Hello, I’m Ilana. Hello, my name’s Ilana… But no matter where you work, there is one experience most of us share on that first day.....

Voice 1: You need to input your computer and login code....

Voice 2: Here's your 16 digit employee ID number, get ready to write it down....

Voice 3: Payroll will need a blank personal cheque....

Voice 4: The portal for the employee health insurance will be open for exactly 72 hours, it has a separate login code....

Ilana Strauss: So many forms. So many passwords. It’s all pretty overwhelming. On top of the fact that you need to do your actual job.

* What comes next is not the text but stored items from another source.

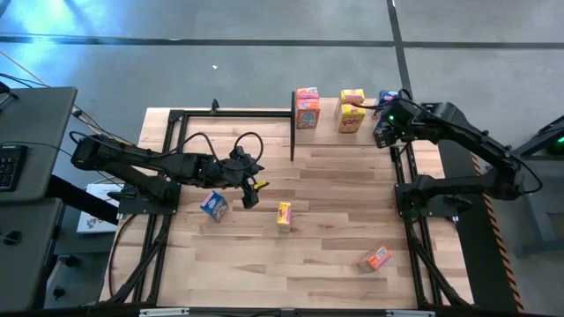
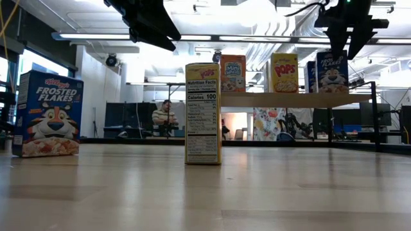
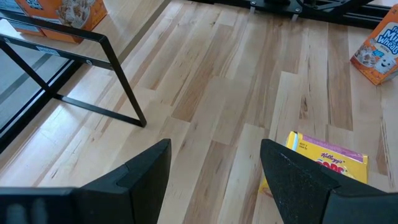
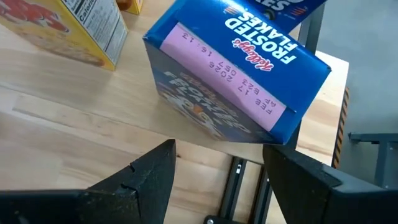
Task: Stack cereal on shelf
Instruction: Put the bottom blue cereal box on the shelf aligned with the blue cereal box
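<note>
The shelf (image 1: 328, 121) stands at the table's far right. An orange-pink box (image 1: 307, 107), a yellow box (image 1: 352, 111) and a blue box (image 1: 388, 99) stand on it. My right gripper (image 1: 382, 134) hovers open by the shelf's right end. In the right wrist view its fingers (image 4: 217, 149) point toward that tilted blue Frosted Flakes box (image 4: 236, 81). My left gripper (image 1: 253, 191) hangs open over the table's middle, between a blue box (image 1: 214, 205) and an upright yellow box (image 1: 284, 216). The left wrist view shows the gripper (image 3: 214, 149) beside that yellow box (image 3: 326, 163).
An orange-pink box (image 1: 376, 258) lies on the table near the right front. A second blue box (image 4: 292, 7) shows behind the first on the shelf. A black post (image 1: 293, 123) stands at the shelf's left end, and a black frame (image 3: 93, 68) runs along the table's far left.
</note>
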Robot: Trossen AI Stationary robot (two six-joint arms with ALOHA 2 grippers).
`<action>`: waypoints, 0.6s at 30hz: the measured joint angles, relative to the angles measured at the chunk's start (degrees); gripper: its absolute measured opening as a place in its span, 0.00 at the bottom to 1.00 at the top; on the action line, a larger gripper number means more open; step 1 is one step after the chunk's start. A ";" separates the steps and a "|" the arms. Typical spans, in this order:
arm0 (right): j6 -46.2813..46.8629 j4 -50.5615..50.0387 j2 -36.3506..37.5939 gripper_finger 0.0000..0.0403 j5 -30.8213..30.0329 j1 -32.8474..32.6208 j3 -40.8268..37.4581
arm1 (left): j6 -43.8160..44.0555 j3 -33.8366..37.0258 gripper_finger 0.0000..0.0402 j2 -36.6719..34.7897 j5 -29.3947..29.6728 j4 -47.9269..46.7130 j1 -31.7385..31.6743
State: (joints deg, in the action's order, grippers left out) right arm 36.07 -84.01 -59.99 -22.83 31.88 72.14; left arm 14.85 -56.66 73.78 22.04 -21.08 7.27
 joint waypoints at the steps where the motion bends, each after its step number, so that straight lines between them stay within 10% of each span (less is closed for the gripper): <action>1: -0.01 0.07 -0.26 0.58 -0.57 0.00 0.00 | 0.00 0.00 0.60 0.00 0.00 0.00 0.00; 18: -0.04 -3.41 0.18 0.58 8.14 -0.07 4.85 | 0.00 0.00 0.60 0.00 -0.01 0.00 0.00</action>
State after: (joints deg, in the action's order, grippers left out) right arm 36.03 -87.42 -59.81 -14.69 31.81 76.99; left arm 14.85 -56.66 73.78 22.03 -21.08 7.27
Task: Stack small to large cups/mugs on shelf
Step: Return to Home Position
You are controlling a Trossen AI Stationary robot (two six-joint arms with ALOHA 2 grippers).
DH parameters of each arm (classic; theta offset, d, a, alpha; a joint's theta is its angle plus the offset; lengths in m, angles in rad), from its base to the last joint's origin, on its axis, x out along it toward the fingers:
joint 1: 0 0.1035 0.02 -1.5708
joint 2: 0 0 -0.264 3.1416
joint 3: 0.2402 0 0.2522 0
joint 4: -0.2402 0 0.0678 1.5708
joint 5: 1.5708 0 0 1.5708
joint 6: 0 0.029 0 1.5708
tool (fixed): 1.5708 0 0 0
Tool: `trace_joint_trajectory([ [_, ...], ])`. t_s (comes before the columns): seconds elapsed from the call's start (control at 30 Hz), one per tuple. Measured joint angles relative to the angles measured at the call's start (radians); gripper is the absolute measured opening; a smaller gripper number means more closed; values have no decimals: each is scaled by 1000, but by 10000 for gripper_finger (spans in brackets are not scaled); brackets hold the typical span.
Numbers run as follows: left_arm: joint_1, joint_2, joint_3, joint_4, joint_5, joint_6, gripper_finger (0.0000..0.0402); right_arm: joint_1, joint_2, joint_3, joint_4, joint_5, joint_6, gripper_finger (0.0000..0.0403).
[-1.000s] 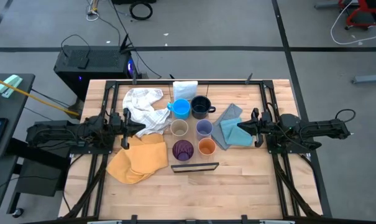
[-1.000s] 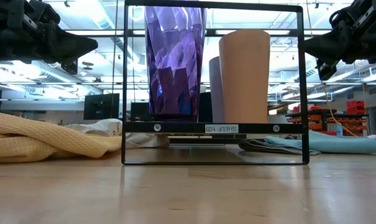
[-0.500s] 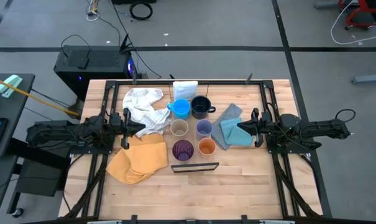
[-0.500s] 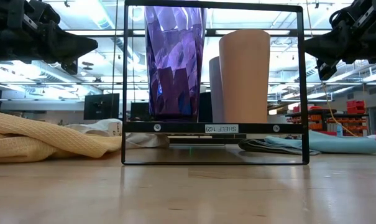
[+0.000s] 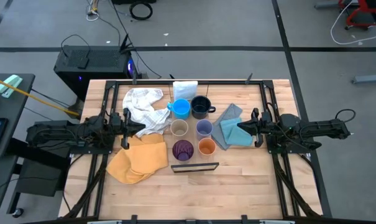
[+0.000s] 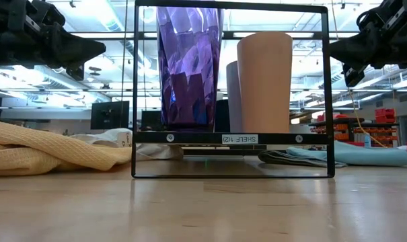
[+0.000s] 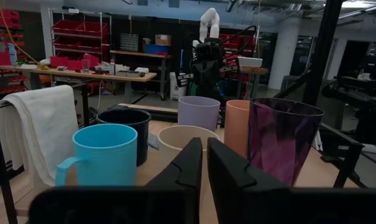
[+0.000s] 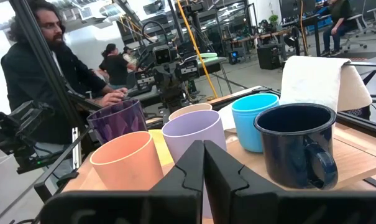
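Well, all six cups stand on the shelf [image 5: 195, 167], a long thin board down the middle of the table [image 5: 250, 180]; they stand in pairs, side by side. By the small white box [image 5: 184, 87] are the light blue mug [image 5: 181, 108] and the navy mug [image 5: 201, 106]; next come the tan cup [image 5: 179, 128] and the lavender cup [image 5: 204, 128]; at the end with the black frame are the purple tumbler [image 5: 183, 150] and the orange cup [image 5: 206, 147]. The left arm [image 5: 69, 132] reaches in by the white cloth [image 5: 144, 106] and the yellow cloth [image 5: 138, 158]; the left jaws are pressed together and hold nothing. The right arm [image 5: 299, 130] reaches in over the blue cloth [image 5: 231, 130]; the right jaws are pressed together too, and hold nothing; both point at the cups but do not touch them.
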Motion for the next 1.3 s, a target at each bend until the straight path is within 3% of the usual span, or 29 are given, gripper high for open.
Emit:
trace_joint_trajectory([
  [0.9,0,0,0,0,0,-1,23,0,0,0,0,0,0,16],
  [1.3,0,0,0,0,0,0,39,0,0,0,0,0,0,16],
])
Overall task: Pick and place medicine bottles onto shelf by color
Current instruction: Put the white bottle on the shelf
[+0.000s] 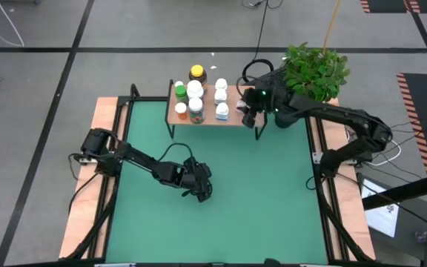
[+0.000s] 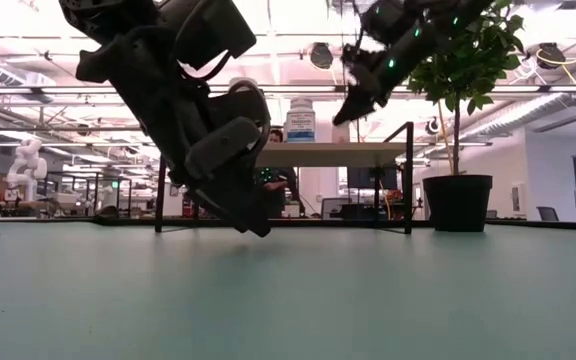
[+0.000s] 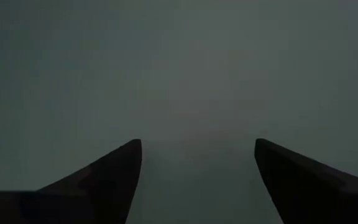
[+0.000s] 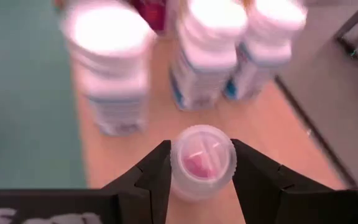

Parker Conrad: Nobody likes doing administrative work, but I've always felt like I had less patience and tolerance for that than most people.

Ilana Strauss: Today, how too much paperwork convinced one founder there was a business in simplifying employee administration.

Parker Conrad: I said, you know, I feel like there's, there's a hundred billion dollars sitting on the floor right there in front of us and it's invisible to everyone else. But we know exactly what we need to do.

Matt Epstein: You know, my first question was, are people going to get it?

Ilana Strauss: I’m Ilana Strauss and you’re listening to When It Clicked - an original podcast from ClickUp.

On this podcast, we meet the people behind the business stories and the products that you think you know - and bring you the secret history of how it all came together, to the one moment when it all, finally, clicked.

Today; how one founder's struggle to onboard his own staff led him to start - and leave - a company he built, before finally creating a billion dollar business around a radical idea for better employee management software. This is When It Clicked… for Rippling.

Ilana Strauss: The year was 2007. Tech companies were on a tear, and legions of ambitious folks were flocking to San Francisco to build their start-up. Parker Conrad was one of them. He'd left a good job in pharmaceuticals to found a company called SigFig. And like many founders, he was doing it all - including putting new hires on the payroll.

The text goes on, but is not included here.